Paul Downs started making custom furniture in 1986, shortly after graduating from the University of Pennsylvania with a degree in engineering. Downs has only one line on his résumé, but he has a wide variety of skills gained in twenty-five years of running his business. His clients range from individuals and small businesses to Fortune 500 companies, all branches of the military, and foreign governments. A regular contributor to both Forbes and the New York Times, Downs lives with his wife and three sons outside of Philadelphia. His latest book, Boss Life: Surviving My Own Small Business, was a Forbes Best Book of the Year and Winner of 8CR Award.
I sincerely appreciate that Paul Downs pulled time away from his business and family to answer some questions for us. First-line supervisors have tough jobs and often little training. I expect that Paul’s comments will resonate with many and hopefully provide insight and new approaches. Paul also demonstrates a level of sharing and vulnerability that we can all strive to duplicate in our lives.
Axtell: Paul, you wrote: “You can’t understand a boss without knowing what he goes home to.” Please share more of your thinking about this.
Downs: You can evaluate a boss with objective metrics: growth, profit, whatever you can measure. And that may be enough. If you want to get a better sense of how someone operates and why they are the way they are, you need to look deeper. Who is that person? Why do they do what they do? Were they born that way or are they reacting to circumstances? And what are the circumstances? Are they only work events or is there more?
Ideally, the time spent away from work gives the boss an opportunity to rest and prepare for the next challenge. However, that’s not guaranteed. Personally, I found that having a special needs child led me to decide not to work long hours and to make sure I didn’t arrive home with my batteries completely discharged. That undoubtedly had an effect on the growth and success of my company.
Axtell: Paul, these three sentences struck me in one part of your book.
- The day you have children, you enter a different world.
- Every couple has a fight that just keeps coming back.
- Keeping a barrier between work and home was a mistake.
How do you see these statements being related, and what did you learn from this?
Downs: There’s nothing unusual about these statements other than that they appeared in a business book. The first two are simply self-evident truth. If you are in a relationship and have had kids, you don’t need any further explanation. And if you aren’t and don’t, now you know what to look out for.
The last statement, that keeping the things that happened to me at work hidden from my wife and children, was a mistake for me. I’m not sure that this is the best approach for all people. If I had been capable of forgetting the stresses of work when I crossed my threshold each day, things might have worked out differently.
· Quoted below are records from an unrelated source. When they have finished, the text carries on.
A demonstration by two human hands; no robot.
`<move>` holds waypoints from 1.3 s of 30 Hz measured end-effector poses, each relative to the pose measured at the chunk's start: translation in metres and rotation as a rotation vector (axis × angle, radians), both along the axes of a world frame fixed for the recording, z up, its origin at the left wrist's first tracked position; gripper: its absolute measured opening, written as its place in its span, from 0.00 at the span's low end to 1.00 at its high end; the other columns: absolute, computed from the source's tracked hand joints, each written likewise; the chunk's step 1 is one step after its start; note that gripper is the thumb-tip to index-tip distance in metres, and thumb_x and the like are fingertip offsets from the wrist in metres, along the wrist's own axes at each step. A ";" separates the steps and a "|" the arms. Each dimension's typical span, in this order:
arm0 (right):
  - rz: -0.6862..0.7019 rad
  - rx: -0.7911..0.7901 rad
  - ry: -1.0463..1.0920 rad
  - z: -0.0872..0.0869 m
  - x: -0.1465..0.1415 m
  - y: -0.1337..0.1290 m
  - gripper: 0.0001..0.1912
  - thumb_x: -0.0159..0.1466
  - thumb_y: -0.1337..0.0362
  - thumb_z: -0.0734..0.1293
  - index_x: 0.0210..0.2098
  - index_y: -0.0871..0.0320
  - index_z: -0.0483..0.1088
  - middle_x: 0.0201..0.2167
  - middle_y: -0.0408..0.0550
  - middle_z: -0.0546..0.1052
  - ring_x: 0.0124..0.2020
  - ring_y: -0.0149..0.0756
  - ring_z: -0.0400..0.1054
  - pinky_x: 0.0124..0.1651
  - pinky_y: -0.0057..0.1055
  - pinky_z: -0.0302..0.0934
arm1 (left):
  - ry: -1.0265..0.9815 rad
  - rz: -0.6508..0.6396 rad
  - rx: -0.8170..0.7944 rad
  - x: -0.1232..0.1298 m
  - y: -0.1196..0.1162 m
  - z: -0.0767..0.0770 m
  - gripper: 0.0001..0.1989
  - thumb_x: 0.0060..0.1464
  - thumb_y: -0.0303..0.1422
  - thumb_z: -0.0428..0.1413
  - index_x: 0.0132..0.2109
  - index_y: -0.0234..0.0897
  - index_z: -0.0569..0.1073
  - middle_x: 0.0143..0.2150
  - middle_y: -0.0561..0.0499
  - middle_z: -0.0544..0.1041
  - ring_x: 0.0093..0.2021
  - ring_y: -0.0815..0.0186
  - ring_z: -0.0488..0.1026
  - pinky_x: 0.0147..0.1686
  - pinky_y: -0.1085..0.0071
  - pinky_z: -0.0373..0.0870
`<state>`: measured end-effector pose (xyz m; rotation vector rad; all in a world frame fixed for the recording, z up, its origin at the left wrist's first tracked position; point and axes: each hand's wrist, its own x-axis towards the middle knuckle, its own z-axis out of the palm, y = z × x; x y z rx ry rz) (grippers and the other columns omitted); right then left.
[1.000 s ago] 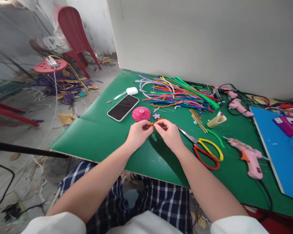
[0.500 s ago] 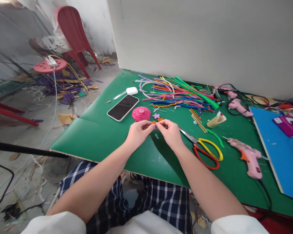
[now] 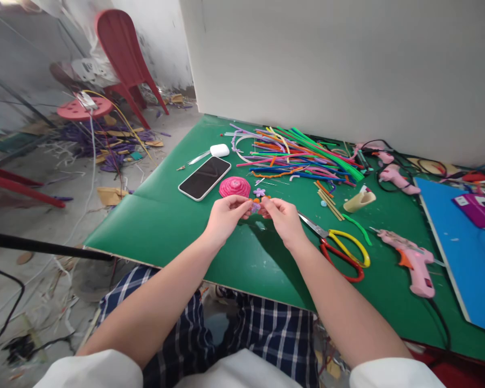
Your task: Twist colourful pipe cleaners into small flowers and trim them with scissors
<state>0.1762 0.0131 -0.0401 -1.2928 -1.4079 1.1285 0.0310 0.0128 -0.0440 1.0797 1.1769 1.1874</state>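
My left hand (image 3: 228,214) and my right hand (image 3: 281,215) meet over the green table, fingertips pinched on a small purple and orange pipe-cleaner flower (image 3: 256,206). Fingers cover much of it. Just beyond lies a second purple flower (image 3: 259,192), flat on the table. A pink coiled pipe-cleaner disc (image 3: 235,187) sits beyond my left hand, near a phone (image 3: 205,178) with a dark screen. To the right of my right hand, scissors (image 3: 343,249) with yellow and red handles rest with their blades toward it.
A heap of coloured pipe cleaners (image 3: 299,156) covers the table's back. At the right are a pink glue gun (image 3: 413,258) with its cord, a beige cup-like holder (image 3: 359,200) and a blue board (image 3: 464,253). A white case (image 3: 219,150) lies behind the phone.
My fingertips have moved slightly apart, showing more of the purple flower between them. Both hands stay in nearly the same place, and the things on the table lie as before.
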 end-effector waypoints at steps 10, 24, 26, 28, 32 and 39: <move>0.029 0.096 -0.229 0.003 0.001 -0.003 0.10 0.56 0.59 0.63 0.28 0.59 0.71 0.24 0.44 0.75 0.26 0.32 0.67 0.31 0.29 0.59 | 0.174 -0.091 0.067 -0.002 -0.002 0.001 0.16 0.45 0.42 0.58 0.38 0.35 0.75 0.32 0.48 0.78 0.33 0.63 0.75 0.28 0.72 0.70; 0.052 -0.038 0.013 -0.005 0.001 0.002 0.14 0.54 0.53 0.66 0.30 0.59 0.72 0.27 0.46 0.75 0.29 0.33 0.68 0.35 0.30 0.63 | 0.017 -0.032 -0.032 -0.001 -0.002 0.004 0.13 0.44 0.35 0.59 0.38 0.34 0.74 0.28 0.49 0.77 0.32 0.64 0.75 0.25 0.76 0.68; 0.031 -0.041 0.012 -0.006 0.001 0.003 0.13 0.54 0.56 0.66 0.30 0.60 0.72 0.26 0.46 0.75 0.28 0.33 0.68 0.34 0.31 0.64 | 0.028 -0.039 -0.042 -0.001 -0.003 0.004 0.13 0.45 0.35 0.58 0.39 0.34 0.74 0.28 0.49 0.77 0.31 0.64 0.75 0.23 0.76 0.67; 0.012 -0.058 0.020 -0.007 0.002 0.004 0.12 0.54 0.57 0.66 0.29 0.60 0.72 0.25 0.46 0.75 0.27 0.33 0.68 0.33 0.32 0.64 | 0.051 -0.036 -0.038 -0.001 -0.002 0.004 0.13 0.47 0.36 0.56 0.39 0.34 0.74 0.29 0.49 0.77 0.31 0.64 0.75 0.22 0.77 0.67; 0.024 -0.043 -0.005 -0.008 0.003 0.005 0.11 0.54 0.59 0.65 0.31 0.60 0.74 0.28 0.47 0.77 0.29 0.34 0.69 0.35 0.32 0.64 | 0.070 -0.032 -0.010 0.000 -0.002 0.003 0.15 0.47 0.40 0.57 0.39 0.34 0.75 0.31 0.48 0.76 0.32 0.65 0.74 0.22 0.77 0.68; 0.084 0.014 -0.074 -0.008 0.001 0.003 0.13 0.56 0.61 0.63 0.38 0.58 0.74 0.35 0.49 0.78 0.36 0.37 0.71 0.38 0.33 0.64 | 0.013 -0.039 -0.022 -0.001 -0.002 0.002 0.19 0.42 0.35 0.61 0.43 0.33 0.72 0.27 0.51 0.75 0.28 0.69 0.72 0.27 0.74 0.71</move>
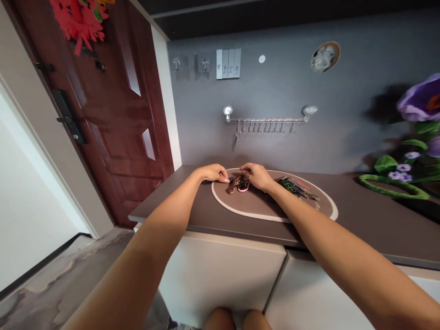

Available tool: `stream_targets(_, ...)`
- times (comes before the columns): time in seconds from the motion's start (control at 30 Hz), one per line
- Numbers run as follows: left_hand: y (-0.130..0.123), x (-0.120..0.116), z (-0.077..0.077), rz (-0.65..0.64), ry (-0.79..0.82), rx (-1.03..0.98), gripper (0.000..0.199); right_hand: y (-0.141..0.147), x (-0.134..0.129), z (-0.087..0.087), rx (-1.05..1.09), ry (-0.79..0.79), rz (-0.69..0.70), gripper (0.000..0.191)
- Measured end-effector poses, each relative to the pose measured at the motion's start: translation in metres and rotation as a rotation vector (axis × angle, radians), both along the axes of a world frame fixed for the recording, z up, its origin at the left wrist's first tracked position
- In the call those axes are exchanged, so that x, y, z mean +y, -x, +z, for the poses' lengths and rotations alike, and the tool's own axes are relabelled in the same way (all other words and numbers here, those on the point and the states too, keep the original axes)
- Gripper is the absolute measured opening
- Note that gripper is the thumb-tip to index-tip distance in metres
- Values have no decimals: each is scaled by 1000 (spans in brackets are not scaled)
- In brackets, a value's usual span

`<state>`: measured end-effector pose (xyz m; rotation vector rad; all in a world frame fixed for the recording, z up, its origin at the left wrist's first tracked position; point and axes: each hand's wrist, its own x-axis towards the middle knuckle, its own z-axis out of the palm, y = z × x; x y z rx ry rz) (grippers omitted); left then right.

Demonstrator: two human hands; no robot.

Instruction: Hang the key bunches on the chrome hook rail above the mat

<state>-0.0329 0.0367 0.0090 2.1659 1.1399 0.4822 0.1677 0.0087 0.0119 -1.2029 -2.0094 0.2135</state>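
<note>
A small dark and brown pile of items [234, 185], with a pink ring-like piece [243, 187], lies on the left part of an oval brown mat [264, 204] with a pale rim. My left hand [216, 173] is at the left of this pile, its fingers curled and pressed together; what they hold is too small to tell. From the right, my right hand [256, 175] reaches over the pile in a pinch, its held item hidden. Further right on the mat lies a second heap of items [295, 187], with green, red and metallic parts.
Above the counter [178, 197], a clear hook rail [268, 120] on the grey wall bears one hanging key-like item [237, 137]. Purple flowers with a green looped base [392, 188] stand at the right. A dark red door [113, 114] is at the left.
</note>
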Motion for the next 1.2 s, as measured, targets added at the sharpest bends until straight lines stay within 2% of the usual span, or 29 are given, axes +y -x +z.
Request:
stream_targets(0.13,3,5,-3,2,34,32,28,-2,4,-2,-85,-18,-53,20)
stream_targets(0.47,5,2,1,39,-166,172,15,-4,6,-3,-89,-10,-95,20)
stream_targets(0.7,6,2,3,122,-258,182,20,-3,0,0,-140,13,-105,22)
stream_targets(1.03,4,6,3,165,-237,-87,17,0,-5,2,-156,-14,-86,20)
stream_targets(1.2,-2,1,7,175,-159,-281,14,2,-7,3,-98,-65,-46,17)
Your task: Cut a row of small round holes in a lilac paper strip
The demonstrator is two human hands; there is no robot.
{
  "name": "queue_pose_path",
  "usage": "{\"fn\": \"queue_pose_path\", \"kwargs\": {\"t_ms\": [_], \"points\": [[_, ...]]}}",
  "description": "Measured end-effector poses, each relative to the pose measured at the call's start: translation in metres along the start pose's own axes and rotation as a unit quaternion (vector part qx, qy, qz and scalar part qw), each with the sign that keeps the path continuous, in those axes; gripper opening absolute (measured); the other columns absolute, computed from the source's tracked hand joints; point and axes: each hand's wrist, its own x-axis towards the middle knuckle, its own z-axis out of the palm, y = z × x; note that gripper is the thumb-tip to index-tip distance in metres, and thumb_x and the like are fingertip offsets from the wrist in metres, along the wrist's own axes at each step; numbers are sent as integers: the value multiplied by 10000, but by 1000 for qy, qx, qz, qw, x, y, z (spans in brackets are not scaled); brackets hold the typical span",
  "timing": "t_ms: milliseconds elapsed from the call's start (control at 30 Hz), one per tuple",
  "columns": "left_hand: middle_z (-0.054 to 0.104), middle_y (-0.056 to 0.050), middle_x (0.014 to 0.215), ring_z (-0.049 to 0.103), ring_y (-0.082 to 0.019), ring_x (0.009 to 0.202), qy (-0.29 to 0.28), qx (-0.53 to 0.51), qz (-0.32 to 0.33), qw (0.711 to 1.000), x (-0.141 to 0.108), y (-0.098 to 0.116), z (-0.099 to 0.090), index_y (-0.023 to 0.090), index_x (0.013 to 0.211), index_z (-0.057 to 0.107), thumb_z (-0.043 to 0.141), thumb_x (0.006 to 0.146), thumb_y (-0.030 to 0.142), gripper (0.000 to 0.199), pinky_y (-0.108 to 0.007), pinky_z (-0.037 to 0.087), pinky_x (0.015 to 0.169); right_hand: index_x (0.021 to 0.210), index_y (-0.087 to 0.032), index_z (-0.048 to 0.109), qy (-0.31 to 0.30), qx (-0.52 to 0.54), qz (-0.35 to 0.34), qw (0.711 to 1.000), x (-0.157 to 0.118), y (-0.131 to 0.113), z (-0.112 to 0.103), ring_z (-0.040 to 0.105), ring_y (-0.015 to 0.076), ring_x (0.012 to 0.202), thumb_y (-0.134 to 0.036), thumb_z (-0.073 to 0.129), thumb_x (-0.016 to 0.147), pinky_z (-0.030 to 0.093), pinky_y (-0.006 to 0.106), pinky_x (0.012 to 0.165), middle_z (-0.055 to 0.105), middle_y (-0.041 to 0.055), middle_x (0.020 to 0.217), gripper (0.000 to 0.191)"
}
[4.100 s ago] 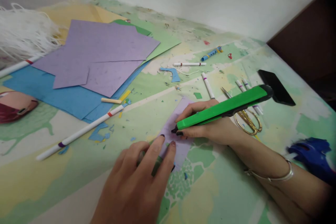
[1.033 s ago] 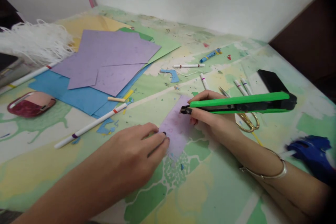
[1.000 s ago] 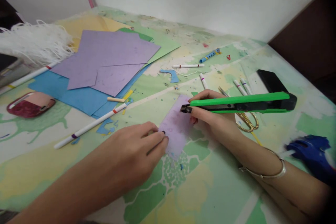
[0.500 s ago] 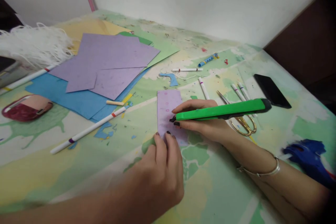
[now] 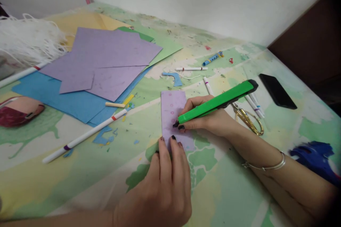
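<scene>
A strip of purple craft foam or paper (image 5: 168, 113) lies on the table with a row of small pink ring marks along it. My left hand (image 5: 167, 181) rests on its near end, fingers stretched out and pressing it down, holding nothing. Over the right side of the strip, my right hand (image 5: 210, 117) is closed around what looks like a green box cutter (image 5: 215, 103). The cutter's dark tip points down at the strip; I cannot tell whether it touches. The right hand partly hides the strip's right edge.
Purple sheets (image 5: 106, 48) overlap blue sheets (image 5: 69, 95) at the left, near white string (image 5: 29, 40) and a red computer mouse (image 5: 21, 111). Gold-handled scissors (image 5: 249, 120), white markers (image 5: 254, 104) and a black phone (image 5: 277, 91) lie at the right. A small blue flute (image 5: 212, 58) sits behind.
The green cutter's back end has swung up and away, so it slants more. My left hand has shifted slightly nearer to me. The view has moved a little.
</scene>
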Motion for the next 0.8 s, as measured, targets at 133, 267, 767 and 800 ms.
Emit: {"fn": "queue_pose_path", "kwargs": {"t_ms": [133,267,767,800], "points": [[710,-221,1047,714,-332,869,8,2,0,1000,0,-2,1,-53,1087,639,414,814,130,398,-358,570,649,713,-144,673,-7,-1,-6,1000,0,2,-2,694,150,647,-193,829,612,567,225,575,733,45,742,192],[719,-204,1035,718,-319,867,7,-1,-4,1000,2,-3,0,-28,1069,656,407,808,122,391,-351,571,640,724,-143,679,-11,-10,-12,1000,1,3,-3,692,150,654,-214,834,617,564,227,578,734,48,753,202],[725,-224,973,720,-338,832,41,-5,-15,999,2,-1,1,-56,1034,654,442,778,108,370,-374,580,638,747,-144,687,-24,-71,-47,996,0,1,-4,681,144,709,-214,813,654,554,227,616,741,40,781,172],[725,-227,960,721,-338,823,42,-8,-13,999,3,-1,2,-57,1019,659,442,773,103,365,-368,579,624,745,-145,686,-24,-76,-48,996,-1,1,-3,683,150,717,-222,812,654,554,235,622,741,42,785,173]]}}
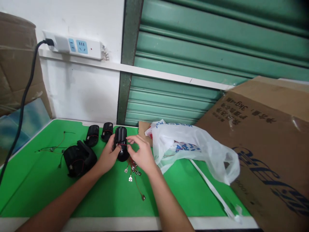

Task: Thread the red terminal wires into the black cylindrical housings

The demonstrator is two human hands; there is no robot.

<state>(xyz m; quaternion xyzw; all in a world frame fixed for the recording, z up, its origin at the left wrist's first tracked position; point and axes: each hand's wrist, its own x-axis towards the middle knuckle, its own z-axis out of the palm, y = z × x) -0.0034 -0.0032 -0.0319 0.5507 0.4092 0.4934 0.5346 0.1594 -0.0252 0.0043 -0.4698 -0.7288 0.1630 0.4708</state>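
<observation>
My left hand point(108, 154) is closed around a black plastic housing point(121, 130), held upright above the green table top, its thumb on the front. A thin red wire point(122, 144) crosses the middle of this housing. At the housing's right edge, my right hand point(141, 153) has its thumb and forefinger bent towards each other near the wire's end; what lies between the tips is too small to make out. Below the hands lies a bunch of small metal discs on red wires point(133, 167). One loose wired piece point(143, 197) lies closer to the front edge.
More black housings stand at the left: one at the back point(92, 135), another beside it point(107, 131), and a larger open one point(74, 161). Loose wires point(51, 149) lie further left. A white plastic bag point(193, 148) and large cardboard box point(270, 135) occupy the right. A black cable point(24, 96) hangs left.
</observation>
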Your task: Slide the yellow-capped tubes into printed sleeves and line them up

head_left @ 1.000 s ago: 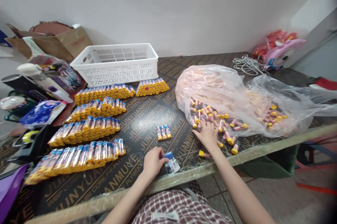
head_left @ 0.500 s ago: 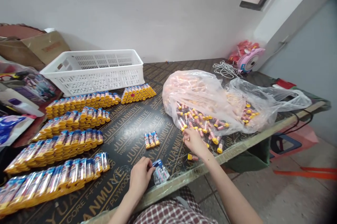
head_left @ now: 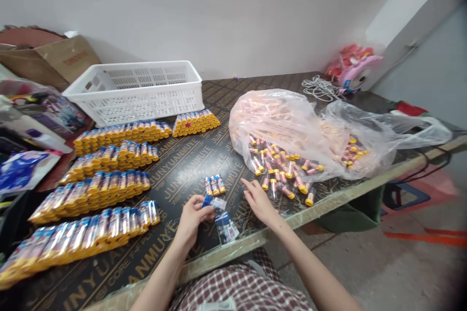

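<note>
Between the thumb and fingers of my left hand (head_left: 195,214) is a small clear packet with a blue top (head_left: 215,202). More such packets (head_left: 226,228) lie flat on the table just below it. Three small tubes with blue and yellow ends (head_left: 215,184) lie side by side beyond that hand. My right hand (head_left: 258,200) rests over the table with its fingers apart and nothing in them. To its right, loose yellow-capped tubes (head_left: 288,170) spill from a translucent plastic bag (head_left: 277,111).
Stacked rows of blue and yellow tubes (head_left: 109,223) cover the left side. A white basket (head_left: 146,101) stands behind them. Cartons are at the far left. A pink fan (head_left: 359,77) and a coiled white cable (head_left: 319,88) sit at the back right.
My left hand has lifted a blue-topped packet from the ones on the table. My right hand has drawn back left from the loose tubes, fingers spread. The view has shifted slightly.
</note>
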Tool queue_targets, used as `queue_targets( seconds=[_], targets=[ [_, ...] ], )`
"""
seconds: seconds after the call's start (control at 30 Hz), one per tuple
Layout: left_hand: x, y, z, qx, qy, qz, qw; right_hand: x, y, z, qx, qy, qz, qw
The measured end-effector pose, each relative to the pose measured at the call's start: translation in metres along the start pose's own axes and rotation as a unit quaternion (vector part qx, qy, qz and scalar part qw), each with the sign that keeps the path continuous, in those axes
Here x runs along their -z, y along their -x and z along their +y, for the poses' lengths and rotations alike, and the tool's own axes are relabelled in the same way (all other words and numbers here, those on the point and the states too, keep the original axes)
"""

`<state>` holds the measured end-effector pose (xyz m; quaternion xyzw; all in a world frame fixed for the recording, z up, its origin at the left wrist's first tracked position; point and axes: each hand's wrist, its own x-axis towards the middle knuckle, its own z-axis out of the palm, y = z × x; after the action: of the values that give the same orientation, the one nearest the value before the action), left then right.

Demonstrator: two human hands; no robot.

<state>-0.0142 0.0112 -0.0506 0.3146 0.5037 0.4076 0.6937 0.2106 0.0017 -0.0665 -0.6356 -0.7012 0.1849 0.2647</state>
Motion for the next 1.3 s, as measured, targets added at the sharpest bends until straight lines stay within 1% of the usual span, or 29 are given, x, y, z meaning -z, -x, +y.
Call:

As it happened, my family lived for years with a man who, on occasion, was upset, distant, and prone to sudden explosion for no apparent reason. Later they got a man who still exhibited those faults and was willing to share the reasons why, and assured his loved ones that they were not at fault. I found that providing a summary of my day, good or bad, allowed me to be a better father.
Axtell: Where does your best thinking occur…on your bike…elsewhere?
Downs: It can happen anywhere, really. My bike ride to work is especially nice because it’s a very low-traffic, flat, easy route. That’s a good time to let my mind wander. But I’m thinking of business problems all the time, and good ideas pop up in a variety of situations.
Axtell: What does a good boss do when an employee underperforms?
Downs: A good boss sets clear expectations from the beginning. When those aren’t met, I first ask myself what I did to contribute the problem. Have I provided the proper tools to do the job? The proper materials to work with? And does the employee have all of the information they need to succeed? Those things are my responsibility, and if an honest analysis reveals that I failed, I correct the situation.
When I’ve done what I should have, then I start with a discussion with the employee. They usually know that they have been underperforming, but sometimes they have no idea. I review the expectations with them and give them a chance to provide an explanation. I make it clear that excuses are interesting, but don’t absolve them of the need to do their job.
If a verbal warning doesn’t work, I have developed a procedure that serves as a formal warning to the employee. I write down what the problem is, examples of when and how it occurred, how this violates our company policies, what would constitute a correction of the behavior, and what the consequences are for failure to correct the problem. I get a witness and bring the employee into my office for a formal review of this document. This tends to be a very scary experience for the employee, which is what I want. Good workers straighten up. Bad workers either quit or have been given notice of the consequences of their actions. If they continue to underperform, I fire them. I make sure that the firing is done the same way: with a written description of the problem, with a chance to respond, but with the final consequence already determined.
Our employee manual has a list of behaviors that will lead to instant firing. When I’ve had to do that, I still go through the procedure: written description and meeting with witness. Sometimes I film the meeting.
None of this is fun, and describing it is a lot easier than doing it. Disciplinary meetings are the worst things I have to do as a boss. However, I believe that the procedure is fair to everyone: to the employee involved, to the company, and especially to the other workers. Bad colleagues make good employees feel bad. The boss owes it to those who are doing a good job to have the guts to discipline underperformers and get rid of people who aren’t working out.